A(n) 563 kg elevator starts from rest. It moves upward for 3.18 s with a constant acceleration until it reaches its cruising speed of 1.96 m/s. The acceleration of gravity is 9.8 m/s 2 . Find the average power delivered by the elevator motor during this period. Answer in units of kW

The elevator accelerates at a = 1.96/3.18 = 0.6134 m/s^2

The height increase during the acceleration period is
H = (1/2) a t^2 = 3.10 m

The energy gain during that interval is
M*g*H + (M/2)*V^2

Divide by the time interval for the average power

To find the average power delivered by the elevator motor, we need to use the formula:

Average Power = (Change in Energy) / (Time)

First, let's find the change in energy of the elevator. We know that the elevator starts from rest, so its initial velocity (v₀) is 0 m/s. The final velocity (v) of the elevator is 1.96 m/s.

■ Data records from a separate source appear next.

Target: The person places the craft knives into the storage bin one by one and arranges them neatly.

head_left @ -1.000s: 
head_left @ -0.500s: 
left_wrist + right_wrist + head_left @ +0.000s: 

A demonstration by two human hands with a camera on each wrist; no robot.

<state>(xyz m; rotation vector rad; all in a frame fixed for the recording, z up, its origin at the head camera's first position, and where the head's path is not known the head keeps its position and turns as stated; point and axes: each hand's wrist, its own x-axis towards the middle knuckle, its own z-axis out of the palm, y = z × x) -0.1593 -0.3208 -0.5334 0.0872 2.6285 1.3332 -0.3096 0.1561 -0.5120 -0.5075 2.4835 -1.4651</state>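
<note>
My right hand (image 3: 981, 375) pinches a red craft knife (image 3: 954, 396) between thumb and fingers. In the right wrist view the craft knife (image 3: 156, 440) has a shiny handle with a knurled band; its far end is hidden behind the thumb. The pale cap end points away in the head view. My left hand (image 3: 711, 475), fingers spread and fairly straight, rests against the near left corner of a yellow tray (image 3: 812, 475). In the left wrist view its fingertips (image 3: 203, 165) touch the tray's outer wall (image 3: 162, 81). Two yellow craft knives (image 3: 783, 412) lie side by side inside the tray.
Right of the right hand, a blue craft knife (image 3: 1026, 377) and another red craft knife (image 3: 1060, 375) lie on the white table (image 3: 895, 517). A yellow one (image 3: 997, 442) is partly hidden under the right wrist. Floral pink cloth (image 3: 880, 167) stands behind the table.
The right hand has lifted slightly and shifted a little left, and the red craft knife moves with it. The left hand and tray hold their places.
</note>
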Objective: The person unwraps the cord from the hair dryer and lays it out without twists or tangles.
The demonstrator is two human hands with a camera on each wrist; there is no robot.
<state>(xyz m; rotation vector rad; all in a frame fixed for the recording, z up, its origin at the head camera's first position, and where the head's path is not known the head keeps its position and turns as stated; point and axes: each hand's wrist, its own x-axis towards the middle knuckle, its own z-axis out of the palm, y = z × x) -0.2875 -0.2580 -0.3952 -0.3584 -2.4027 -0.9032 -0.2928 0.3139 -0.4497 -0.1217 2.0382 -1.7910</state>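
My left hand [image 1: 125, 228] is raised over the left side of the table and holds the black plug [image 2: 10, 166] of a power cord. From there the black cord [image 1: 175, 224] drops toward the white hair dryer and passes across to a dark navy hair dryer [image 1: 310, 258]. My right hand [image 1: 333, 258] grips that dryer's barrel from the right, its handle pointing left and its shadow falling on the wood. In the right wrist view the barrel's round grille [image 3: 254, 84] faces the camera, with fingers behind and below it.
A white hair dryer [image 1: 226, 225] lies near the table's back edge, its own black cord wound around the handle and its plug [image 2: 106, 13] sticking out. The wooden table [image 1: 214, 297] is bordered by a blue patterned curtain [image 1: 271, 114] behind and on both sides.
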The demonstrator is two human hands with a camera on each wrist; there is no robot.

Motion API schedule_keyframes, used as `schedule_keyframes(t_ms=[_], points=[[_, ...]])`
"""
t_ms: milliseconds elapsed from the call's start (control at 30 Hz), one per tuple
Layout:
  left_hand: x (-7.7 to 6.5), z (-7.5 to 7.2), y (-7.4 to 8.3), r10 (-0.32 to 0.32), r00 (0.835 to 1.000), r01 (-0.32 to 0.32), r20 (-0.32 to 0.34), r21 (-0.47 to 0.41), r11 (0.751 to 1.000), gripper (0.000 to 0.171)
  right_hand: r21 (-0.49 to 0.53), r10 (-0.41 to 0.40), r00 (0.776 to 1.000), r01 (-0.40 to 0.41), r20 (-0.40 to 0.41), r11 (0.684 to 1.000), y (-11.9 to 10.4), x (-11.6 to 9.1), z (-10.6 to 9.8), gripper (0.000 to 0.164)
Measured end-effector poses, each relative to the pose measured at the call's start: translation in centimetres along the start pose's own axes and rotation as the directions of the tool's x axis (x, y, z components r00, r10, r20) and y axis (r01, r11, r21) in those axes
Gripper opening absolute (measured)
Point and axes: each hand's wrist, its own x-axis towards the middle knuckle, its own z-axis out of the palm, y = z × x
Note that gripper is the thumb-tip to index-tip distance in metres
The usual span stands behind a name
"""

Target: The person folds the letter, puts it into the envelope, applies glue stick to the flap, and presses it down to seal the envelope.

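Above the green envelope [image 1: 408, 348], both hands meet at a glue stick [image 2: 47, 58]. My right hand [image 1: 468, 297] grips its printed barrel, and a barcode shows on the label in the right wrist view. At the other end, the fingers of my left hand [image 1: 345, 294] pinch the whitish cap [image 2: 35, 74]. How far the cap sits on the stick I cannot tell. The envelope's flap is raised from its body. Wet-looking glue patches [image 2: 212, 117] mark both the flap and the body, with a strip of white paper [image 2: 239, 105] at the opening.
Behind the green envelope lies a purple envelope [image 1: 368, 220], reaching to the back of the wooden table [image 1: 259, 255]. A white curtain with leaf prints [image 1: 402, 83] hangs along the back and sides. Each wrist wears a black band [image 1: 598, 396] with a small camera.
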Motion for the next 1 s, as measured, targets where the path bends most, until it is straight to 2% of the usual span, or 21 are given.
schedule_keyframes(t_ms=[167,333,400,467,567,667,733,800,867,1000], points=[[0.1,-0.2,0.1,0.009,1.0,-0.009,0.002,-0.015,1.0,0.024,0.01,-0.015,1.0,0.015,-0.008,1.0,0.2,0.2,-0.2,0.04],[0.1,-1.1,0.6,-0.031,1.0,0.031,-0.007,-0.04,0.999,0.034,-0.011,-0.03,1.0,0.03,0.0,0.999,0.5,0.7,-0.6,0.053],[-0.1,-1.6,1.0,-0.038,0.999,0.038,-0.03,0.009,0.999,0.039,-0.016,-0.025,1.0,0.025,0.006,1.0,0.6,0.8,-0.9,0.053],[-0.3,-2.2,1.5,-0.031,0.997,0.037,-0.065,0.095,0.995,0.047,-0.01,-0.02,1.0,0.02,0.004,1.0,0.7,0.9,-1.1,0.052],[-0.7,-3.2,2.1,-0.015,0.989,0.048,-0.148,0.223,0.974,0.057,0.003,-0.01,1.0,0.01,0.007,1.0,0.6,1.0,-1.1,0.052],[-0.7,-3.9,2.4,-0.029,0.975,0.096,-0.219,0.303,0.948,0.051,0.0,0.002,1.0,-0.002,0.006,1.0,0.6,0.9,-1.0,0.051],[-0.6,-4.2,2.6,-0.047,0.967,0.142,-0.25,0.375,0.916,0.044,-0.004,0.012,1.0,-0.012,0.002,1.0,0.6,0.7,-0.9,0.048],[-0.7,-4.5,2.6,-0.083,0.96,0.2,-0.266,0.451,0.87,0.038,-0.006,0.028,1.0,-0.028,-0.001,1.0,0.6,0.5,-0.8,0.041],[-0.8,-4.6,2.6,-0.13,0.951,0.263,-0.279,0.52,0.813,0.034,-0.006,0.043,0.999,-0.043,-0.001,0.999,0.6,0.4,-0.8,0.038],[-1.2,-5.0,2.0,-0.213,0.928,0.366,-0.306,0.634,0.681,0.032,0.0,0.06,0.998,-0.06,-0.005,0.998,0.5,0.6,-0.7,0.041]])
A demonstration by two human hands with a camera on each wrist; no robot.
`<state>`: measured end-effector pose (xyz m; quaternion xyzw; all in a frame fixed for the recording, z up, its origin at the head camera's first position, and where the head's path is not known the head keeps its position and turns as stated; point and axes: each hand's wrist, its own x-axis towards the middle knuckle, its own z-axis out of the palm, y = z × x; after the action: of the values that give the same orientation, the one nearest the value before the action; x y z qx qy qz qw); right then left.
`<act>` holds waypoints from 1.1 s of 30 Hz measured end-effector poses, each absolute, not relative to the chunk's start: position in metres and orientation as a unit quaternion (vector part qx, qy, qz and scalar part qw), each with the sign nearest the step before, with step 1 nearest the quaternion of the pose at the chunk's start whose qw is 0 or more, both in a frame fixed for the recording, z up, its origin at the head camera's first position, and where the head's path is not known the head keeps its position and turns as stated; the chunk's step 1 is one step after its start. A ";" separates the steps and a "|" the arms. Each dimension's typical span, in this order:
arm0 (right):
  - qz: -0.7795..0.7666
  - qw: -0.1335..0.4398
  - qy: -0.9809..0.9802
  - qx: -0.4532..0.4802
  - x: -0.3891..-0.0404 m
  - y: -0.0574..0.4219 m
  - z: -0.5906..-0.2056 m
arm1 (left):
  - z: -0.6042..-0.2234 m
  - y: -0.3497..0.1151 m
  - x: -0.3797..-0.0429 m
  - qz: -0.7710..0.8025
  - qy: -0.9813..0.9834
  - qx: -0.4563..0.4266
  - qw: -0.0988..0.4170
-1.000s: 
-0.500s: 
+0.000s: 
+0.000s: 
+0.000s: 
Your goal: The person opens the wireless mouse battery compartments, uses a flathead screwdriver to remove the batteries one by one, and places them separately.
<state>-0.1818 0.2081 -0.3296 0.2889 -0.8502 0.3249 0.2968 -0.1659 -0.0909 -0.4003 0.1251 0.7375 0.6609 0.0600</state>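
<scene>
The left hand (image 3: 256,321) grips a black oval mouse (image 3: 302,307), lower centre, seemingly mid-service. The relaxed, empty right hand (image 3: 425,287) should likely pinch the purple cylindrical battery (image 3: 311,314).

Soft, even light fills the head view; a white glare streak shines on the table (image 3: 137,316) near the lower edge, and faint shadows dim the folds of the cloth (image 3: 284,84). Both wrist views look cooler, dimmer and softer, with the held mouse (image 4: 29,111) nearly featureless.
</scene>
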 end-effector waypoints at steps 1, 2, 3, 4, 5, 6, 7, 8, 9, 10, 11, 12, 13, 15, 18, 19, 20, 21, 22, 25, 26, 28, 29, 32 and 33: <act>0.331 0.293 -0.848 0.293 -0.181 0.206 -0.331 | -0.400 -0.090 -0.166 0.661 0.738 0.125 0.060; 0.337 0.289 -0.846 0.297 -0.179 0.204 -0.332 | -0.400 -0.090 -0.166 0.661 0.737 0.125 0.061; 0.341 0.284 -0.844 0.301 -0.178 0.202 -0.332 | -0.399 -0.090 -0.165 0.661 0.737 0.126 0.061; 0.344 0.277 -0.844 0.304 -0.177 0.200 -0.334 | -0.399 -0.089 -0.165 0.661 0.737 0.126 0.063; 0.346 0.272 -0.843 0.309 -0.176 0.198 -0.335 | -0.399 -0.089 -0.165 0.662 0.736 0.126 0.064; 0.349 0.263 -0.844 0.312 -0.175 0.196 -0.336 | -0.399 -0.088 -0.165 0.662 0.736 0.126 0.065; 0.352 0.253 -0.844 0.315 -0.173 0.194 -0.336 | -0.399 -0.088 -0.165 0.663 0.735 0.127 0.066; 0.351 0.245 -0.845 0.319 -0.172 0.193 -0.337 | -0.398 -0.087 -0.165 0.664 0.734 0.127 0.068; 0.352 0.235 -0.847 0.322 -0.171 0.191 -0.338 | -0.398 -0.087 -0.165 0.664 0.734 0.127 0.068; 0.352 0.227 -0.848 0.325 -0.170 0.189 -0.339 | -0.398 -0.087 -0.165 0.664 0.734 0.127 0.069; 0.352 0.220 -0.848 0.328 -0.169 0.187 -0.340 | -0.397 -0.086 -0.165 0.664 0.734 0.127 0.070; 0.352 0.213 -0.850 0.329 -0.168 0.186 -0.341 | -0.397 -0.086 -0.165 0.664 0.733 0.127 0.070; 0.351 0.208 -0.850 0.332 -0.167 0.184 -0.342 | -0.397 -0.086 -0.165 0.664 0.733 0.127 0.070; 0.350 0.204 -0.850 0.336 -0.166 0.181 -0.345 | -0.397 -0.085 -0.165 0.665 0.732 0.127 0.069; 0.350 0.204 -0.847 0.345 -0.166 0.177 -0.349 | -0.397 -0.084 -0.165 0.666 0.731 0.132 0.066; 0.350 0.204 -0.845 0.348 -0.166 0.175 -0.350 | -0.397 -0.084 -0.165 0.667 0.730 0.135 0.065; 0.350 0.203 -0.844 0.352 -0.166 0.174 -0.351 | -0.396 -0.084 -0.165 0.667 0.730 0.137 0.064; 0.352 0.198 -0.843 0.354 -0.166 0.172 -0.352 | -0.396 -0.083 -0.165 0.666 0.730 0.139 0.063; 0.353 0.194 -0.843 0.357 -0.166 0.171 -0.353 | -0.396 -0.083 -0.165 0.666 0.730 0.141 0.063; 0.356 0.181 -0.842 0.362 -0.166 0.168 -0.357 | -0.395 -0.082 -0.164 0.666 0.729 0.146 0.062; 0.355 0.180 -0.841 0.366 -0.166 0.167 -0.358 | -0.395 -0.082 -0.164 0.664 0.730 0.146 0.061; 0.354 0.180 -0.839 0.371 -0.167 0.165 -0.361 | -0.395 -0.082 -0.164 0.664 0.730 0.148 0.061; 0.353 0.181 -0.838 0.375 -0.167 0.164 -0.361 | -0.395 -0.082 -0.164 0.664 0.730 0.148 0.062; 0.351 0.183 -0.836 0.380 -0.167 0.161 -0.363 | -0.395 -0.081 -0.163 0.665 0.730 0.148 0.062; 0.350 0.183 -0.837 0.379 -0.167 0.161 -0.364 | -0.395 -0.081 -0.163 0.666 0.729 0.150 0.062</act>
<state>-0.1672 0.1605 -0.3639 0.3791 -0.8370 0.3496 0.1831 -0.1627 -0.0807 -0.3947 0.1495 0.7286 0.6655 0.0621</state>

Using the kinematic equation:

v = v₀ + at

where:
v = final velocity = 1.96 m/s
v₀ = initial velocity = 0 m/s
a = acceleration
t = time = 3.18 s

Rearranging the equation, we can solve for the acceleration:

a = (v - v₀) / t
= (1.96 m/s - 0 m/s) / 3.18 s
≈ 0.615 m/s²

Now, let's find the change in energy. The change in kinetic energy is given by:

ΔKE = (1/2) * m * (v² - v₀²)

where:
ΔKE = change in kinetic energy
m = mass of the elevator = 563 kg
v = final velocity = 1.96 m/s
v₀ = initial velocity = 0 m/s

Substituting the values into the equation:

ΔKE = (1/2) * 563 kg * (1.96 m/s)²

Calculating ΔKE:

ΔKE ≈ 1099.31 J

Now, let's calculate the average power delivered by the elevator motor using the formula:

Average Power = ΔKE / t

where:
Average Power = average power delivered by the motor
ΔKE = change in kinetic energy = 1099.31 J
t = time = 3.18 s

Substituting the values into the equation:

Average Power = 1099.31 J / 3.18 s

Calculating the average power:

Average Power ≈ 345.08 W

Finally, let's convert the average power from watts to kilowatts:

Average Power = 345.08 W / 1000

Calculating the average power in kilowatts:

Average Power ≈ 0.345 kW

Therefore, the average power delivered by the elevator motor during this period is approximately 0.345 kW.